We have no hesitation in saying that on March 10th, when the rule to show cause for a certiorari was made, Mariano was in possession of the office and administering it de facto at least under color of legal right. His "appointment" was made before that of prosecutor and so was his qualification. He was conducting the court business. Hence we conclude that prosecutor is without a legal status to dispute Mariano's claim by certiorari, and must resort to quo warranto. The writ of certiorari must therefore be dismissed.

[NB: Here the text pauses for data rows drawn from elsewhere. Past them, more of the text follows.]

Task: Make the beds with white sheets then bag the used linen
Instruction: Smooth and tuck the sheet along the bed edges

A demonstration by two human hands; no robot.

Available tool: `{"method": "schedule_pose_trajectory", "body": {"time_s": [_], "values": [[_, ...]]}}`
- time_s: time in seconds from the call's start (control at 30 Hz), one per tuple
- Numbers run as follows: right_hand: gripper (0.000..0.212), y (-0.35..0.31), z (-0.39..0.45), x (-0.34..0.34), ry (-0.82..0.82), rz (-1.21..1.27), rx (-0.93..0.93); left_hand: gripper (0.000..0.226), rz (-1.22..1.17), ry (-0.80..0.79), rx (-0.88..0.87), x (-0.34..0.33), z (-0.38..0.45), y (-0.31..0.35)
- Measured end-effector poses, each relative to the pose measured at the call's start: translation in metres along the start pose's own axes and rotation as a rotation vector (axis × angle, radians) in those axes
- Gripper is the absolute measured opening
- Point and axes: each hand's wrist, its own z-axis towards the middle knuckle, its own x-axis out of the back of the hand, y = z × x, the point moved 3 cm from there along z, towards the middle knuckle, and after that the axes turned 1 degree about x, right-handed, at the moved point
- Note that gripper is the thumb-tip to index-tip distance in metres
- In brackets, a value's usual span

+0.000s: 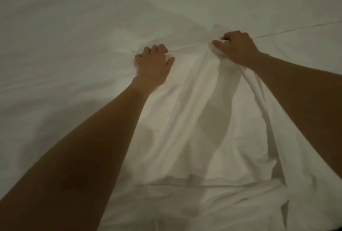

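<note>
The white sheet (194, 119), spread over the bed, is gripped in bunched folds by left hand (152, 63) & right hand (238, 49), fingers curled into cloth, & should prob. be drawn evenly w/ both so creases are pulled flat.

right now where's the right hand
In the head view the right hand is right of centre, gripping a bunched fold of the white sheet, level with and slightly above the left hand.
</note>
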Motion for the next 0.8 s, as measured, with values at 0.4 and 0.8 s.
{"method": "schedule_pose_trajectory", "body": {"time_s": [0.4, 0.8], "values": [[0.023, 0.102, -0.09, 0.013, 0.028, 0.306, -0.177, 0.047, -0.059, -0.036, -0.225, 0.0, -0.033, 0.138], [0.012, 0.17, -0.125, 0.027, -0.186, 0.189, 0.027, 0.061, -0.209, -0.025, -0.227, -0.051, -0.032, 0.239]]}}
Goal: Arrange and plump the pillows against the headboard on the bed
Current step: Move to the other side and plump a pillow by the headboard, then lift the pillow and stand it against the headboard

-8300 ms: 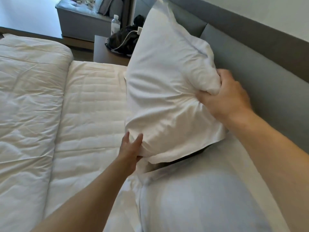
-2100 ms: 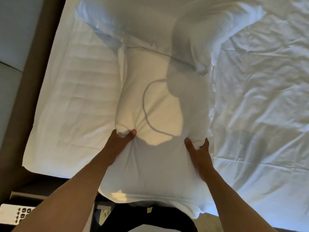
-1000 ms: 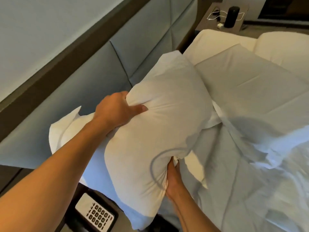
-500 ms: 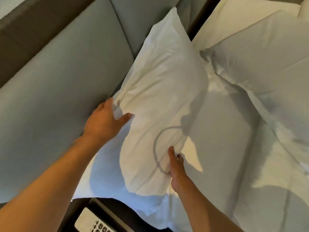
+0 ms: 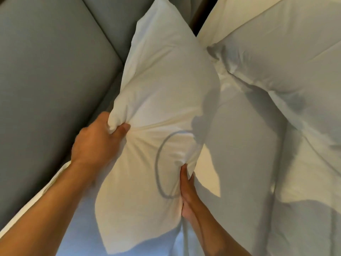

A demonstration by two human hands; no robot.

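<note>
A white pillow point(image 5: 162, 100) stands on its long edge next to the grey padded headboard point(image 5: 46, 74). My left hand point(image 5: 97, 143) clutches a bunch of its cover on the headboard side. My right hand point(image 5: 186, 193) presses into the pillow's opposite edge, fingers pinching the fabric. A second white pillow point(image 5: 245, 163) lies flat on the bed just right of the held one, partly in shadow.
A white duvet point(image 5: 295, 52) covers the bed at the upper right, its folded corner touching the pillows. More white bedding point(image 5: 217, 17) shows at the top. A dark gap runs between the headboard panels at the top.
The pillow has been squeezed narrower at its middle between both hands. The view has dropped closer, so the bedside phone at the bottom edge is out of sight.
</note>
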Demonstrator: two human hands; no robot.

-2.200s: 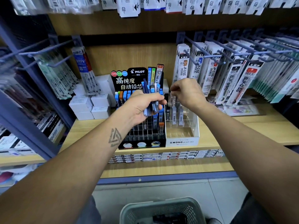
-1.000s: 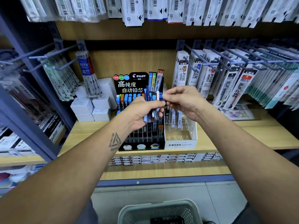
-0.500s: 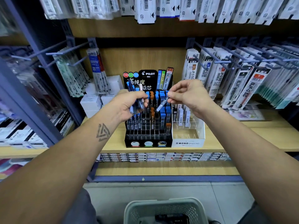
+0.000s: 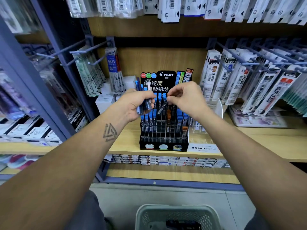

It may be well to note, as a matter of practice, that the depositions and documentary evidence submitted in this case, were taken and certified after the rule to show cause and before allowance of the writ, and without any rule of court permitting them. In strictness they should not be considered. Frascella v. Board of Medical Examiners, 79 A. 1063 (not officially reported), and cases cited. But in view of the issue raised in this case, in which the public is interested, it seemed advisable to inform parties and counsel of our conclusion on the question of actual possession of the office. On the issue sought to be decided, viz., the right of possession, a great deal of testimony was taken pro and con touching the place of residence of Mariano, whether at Camden or outside of it at Haddonfield. That may be a factual question to be considered by a jury in a case of quo warranto. See High, Ext. Legal Remedies, ยง 740; 51 C.J. 359; Sisters of Charity v. Morris Railroad Co., 84 N.J.L. 310, 313. Counsel are of course aware that under section 4 of the Quo Warranto act of 1903, now R.S. 2:84-7, a contest over a municipal office, as here, is substantially inter partes and does not require the intervention of the attorney-general, or special leave of the court.